A seat behind each check valve in the production liner is
configured to block the flow of fluid through the check valve when
a ball sealer is in place on the seat. The system includes a number
of packers placed in the well in the annulus between the wellbore
and the production liner, wherein an interval is defined by the
location of two sequential packers, and wherein at least two
intervals are accessible from the wellbore through check valves. An
injection system is configured to inject a plurality of inject ball
sealers into the production liner as a pressure of a stimulation
fluid in the production liner is increased.

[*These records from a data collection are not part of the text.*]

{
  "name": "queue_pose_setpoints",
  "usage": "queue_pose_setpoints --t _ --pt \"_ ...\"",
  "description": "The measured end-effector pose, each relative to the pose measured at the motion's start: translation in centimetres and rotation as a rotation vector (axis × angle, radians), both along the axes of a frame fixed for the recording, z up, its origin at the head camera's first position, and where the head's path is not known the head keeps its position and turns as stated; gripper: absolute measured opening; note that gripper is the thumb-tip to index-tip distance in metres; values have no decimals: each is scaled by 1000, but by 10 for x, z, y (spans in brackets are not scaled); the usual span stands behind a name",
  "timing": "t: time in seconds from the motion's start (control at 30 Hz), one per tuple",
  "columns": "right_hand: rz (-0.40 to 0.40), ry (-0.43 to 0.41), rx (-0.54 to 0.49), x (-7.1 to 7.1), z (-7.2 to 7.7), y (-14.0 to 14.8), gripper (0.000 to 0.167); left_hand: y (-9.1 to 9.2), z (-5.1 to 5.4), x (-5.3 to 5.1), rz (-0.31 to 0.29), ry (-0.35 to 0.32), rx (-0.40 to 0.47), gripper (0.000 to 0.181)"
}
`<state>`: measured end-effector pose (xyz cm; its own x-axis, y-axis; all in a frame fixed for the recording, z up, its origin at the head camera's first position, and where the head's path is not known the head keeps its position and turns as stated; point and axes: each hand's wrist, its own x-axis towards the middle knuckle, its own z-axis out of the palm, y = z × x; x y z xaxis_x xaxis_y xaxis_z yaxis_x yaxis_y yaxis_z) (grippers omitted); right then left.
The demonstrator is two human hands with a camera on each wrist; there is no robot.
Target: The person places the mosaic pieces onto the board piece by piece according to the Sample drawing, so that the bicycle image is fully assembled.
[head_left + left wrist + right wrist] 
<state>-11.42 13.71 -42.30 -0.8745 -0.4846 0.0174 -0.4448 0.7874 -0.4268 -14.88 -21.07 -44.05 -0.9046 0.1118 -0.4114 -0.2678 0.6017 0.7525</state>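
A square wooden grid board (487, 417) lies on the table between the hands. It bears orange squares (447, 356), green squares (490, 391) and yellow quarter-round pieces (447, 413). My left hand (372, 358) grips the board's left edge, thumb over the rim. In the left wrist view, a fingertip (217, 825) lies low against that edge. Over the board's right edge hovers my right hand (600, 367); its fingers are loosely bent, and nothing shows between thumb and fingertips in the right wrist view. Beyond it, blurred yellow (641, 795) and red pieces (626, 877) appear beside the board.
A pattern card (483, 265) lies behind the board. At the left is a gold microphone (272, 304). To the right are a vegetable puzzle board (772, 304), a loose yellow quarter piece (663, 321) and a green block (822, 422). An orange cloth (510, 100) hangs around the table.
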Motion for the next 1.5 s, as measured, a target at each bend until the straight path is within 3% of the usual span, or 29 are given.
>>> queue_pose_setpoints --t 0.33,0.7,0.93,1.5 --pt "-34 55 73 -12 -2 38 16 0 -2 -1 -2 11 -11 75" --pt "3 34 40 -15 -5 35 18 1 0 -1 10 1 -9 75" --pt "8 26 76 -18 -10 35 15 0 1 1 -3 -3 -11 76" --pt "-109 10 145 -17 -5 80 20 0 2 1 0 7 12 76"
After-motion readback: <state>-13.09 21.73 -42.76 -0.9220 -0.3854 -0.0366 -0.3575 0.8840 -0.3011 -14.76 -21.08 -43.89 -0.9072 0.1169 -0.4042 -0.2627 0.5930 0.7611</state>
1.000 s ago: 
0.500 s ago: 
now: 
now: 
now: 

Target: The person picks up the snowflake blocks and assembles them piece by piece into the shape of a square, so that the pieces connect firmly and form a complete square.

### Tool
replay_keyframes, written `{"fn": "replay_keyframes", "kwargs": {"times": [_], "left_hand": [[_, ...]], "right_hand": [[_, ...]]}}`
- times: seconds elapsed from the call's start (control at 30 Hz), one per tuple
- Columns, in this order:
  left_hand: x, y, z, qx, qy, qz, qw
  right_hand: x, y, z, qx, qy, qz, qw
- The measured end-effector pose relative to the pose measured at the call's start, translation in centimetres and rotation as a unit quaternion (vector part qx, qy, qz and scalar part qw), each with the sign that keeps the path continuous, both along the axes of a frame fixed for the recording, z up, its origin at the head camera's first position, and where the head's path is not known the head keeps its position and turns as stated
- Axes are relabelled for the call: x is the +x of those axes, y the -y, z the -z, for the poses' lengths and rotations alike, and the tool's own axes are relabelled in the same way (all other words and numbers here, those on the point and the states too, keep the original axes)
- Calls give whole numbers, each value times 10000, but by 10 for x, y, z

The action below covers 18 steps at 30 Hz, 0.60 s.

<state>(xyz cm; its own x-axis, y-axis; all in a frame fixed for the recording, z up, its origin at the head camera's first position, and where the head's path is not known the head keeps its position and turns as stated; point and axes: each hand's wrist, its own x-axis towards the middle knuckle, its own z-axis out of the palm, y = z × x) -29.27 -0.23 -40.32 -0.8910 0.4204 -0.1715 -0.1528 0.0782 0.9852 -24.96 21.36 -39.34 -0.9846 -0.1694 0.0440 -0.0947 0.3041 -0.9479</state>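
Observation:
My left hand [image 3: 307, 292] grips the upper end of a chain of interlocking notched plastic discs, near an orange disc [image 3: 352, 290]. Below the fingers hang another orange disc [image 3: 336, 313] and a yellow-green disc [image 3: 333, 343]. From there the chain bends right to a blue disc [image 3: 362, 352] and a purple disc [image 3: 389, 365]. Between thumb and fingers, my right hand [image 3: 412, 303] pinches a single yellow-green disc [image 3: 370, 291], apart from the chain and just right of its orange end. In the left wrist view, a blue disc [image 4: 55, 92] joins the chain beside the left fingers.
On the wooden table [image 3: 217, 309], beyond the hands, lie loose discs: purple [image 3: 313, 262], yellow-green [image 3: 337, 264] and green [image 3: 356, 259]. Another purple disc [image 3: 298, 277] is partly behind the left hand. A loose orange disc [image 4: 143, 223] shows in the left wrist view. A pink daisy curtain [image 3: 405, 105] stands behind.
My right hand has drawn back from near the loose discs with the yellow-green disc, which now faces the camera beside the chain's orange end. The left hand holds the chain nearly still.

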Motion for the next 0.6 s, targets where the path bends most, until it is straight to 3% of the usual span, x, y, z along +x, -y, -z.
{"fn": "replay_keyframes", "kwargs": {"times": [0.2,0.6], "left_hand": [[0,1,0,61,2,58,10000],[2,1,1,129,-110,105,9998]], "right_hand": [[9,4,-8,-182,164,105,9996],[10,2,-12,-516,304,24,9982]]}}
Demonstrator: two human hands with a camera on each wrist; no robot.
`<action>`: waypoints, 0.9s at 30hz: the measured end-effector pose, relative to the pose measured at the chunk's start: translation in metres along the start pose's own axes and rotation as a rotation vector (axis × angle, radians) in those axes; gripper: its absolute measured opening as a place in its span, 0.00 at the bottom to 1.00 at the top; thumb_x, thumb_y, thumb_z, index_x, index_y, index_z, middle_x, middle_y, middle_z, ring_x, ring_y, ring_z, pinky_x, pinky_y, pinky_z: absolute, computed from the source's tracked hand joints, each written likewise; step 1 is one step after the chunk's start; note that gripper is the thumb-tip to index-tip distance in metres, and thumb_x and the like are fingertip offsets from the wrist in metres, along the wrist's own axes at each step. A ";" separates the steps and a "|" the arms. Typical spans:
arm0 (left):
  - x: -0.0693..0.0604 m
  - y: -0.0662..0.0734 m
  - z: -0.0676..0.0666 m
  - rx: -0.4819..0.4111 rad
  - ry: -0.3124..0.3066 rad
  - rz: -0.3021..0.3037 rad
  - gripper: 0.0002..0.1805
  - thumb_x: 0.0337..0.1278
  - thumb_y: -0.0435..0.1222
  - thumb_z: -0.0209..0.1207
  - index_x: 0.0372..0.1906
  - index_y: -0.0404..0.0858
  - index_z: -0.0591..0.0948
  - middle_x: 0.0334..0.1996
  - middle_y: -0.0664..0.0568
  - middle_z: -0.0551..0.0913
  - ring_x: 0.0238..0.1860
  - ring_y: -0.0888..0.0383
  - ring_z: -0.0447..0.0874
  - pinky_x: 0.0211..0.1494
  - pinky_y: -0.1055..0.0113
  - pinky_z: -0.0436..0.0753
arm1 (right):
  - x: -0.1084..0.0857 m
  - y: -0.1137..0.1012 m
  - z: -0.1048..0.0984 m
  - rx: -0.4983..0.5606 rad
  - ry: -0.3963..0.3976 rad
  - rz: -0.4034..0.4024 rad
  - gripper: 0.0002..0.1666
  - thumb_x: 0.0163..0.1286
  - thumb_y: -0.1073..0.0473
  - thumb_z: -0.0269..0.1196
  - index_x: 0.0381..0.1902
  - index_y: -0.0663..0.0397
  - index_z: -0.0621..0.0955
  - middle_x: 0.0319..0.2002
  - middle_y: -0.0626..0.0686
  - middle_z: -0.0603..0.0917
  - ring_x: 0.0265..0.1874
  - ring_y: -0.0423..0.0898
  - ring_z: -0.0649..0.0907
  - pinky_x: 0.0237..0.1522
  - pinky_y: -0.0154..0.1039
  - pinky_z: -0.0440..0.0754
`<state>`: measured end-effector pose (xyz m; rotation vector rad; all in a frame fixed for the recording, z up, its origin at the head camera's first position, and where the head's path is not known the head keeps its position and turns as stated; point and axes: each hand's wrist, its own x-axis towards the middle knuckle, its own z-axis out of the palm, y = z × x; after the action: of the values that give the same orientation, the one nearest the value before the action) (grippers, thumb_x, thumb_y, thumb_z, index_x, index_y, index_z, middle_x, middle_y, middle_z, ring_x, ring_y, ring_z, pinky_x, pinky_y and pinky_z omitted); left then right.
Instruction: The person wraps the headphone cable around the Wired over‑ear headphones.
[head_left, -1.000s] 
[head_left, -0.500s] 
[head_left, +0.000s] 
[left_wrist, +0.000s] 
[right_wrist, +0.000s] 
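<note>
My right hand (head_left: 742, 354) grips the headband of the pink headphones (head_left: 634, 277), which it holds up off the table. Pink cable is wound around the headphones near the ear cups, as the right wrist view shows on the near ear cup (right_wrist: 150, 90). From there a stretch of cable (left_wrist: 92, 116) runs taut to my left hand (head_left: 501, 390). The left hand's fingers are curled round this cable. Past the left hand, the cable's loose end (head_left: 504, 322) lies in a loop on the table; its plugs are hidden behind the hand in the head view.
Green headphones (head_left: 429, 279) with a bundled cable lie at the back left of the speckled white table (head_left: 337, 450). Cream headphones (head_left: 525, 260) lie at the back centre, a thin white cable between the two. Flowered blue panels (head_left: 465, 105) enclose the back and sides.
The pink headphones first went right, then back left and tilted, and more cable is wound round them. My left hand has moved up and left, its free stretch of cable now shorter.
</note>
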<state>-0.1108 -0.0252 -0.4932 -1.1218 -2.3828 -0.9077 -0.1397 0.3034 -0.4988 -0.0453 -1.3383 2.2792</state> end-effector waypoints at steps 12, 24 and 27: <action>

[0018] Another embodiment provides a method for harvesting
hydrocarbons from a well in a production interval. The method
includes installing a production liner into a wellbore in a
reservoir, wherein the production liner includes check valves that
are configured to allow flow from the production liner into the
wellbore and inflow control devices configured to allow a
controlled fluid flow from the wellbore into the production liner.
At least a portion of the check valves are configured to allow flow
into a distribution chamber with multiple openings into the
wellbore. A number of intervals along the wellbore are fluidically
isolated by installing packers in the annulus between the wellbore
and the production liner to isolate each interval from an adjacent
interval, wherein at least two intervals are accessible from the
production liner by check valves. A stimulation fluid is injected
to stimulate a first interval in the reservoir. A set of ball
sealers are dropped into the reservoir to stop acid flow into the
first interval and begin treatment of a second interval. The
dropping of ball sealers is repeated until all intervals are
treated and the well is placed into production to harvest the
hydrocarbons. The ball sealers are captured in a ball catcher as
they flow to the surface.
DESCRIPTION OF THE DRAWINGS
[0019] The advantages of the present techniques are better
understood by referring to the following detailed description and
the attached drawings, in which:
[0020] FIG. 1 is a drawing of a well drilled to reservoir, wherein
the well has a significant horizontal section that extends through
multiple rock types in the formation;
[0021] FIG. 2 is a drawing of a production liner through an
interval that has multiple rock types;
[0022] FIG. 3 is a cross sectional view of a production liner;
[0023] FIG. 4 is a plot showing a comparison of the pressure in a
production liner with the pressure in the wellbore during a
stimulation operation;
[0024] FIG. 5 is a cross sectional view of a wellbore and
production liner showing the flow of a stimulation fluid into a
formation through a first set of check valves;
[0025] FIG. 6 is a drawing that shows the cross-sectional view of
FIG. 5 after a first set of ball sealers have been dropped into the
well;
[0026] FIG. 7 is a drawing that shows the cross-sectional view of
FIG. 6 after a second set of ball sealers have been dropped into
the well;
[0027] FIG. 8 is a cross sectional view of a check valve in a
mounting device that is incorporated into the wall of a pipe
segment, such as a production liner, casing joint, and the
like;
[0028] FIG. 9 is a cross sectional view of another mounting
arrangement for a check valve on a wall of a pipe segment, such as
a production liner, casing joint, and the like;
[0029] FIG. 10 is a cross sectional view of a check valve in a
mounting device that is incorporated into the wall of a pipe
segment, such as a production liner, casing joint, and the like,
wherein the check valve opens into a distribution chamber;
[0030] FIG. 11 is a cross sectional view of another mounting
arrangement for a check valve on a wall of a pipe segment, such as
a production liner, casing joint, and the like, wherein the check
valve opens into a recessed chamber in the pipe wall;
[0031] FIG. 12 is a drawing of four protrusions mounted on a casing
joint; and
[0032] FIG. 13 is a process flow diagram of a method for
stimulating a well using check valves with associated ball
sealers.
DETAILED DESCRIPTION
[0033] In the following detailed description section, specific
embodiments of the present techniques are described. However, to
the extent that the following description is specific to a
particular embodiment or a particular use of the present
techniques, this is intended to be for exemplary purposes only and
simply provides a description of the exemplary embodiments.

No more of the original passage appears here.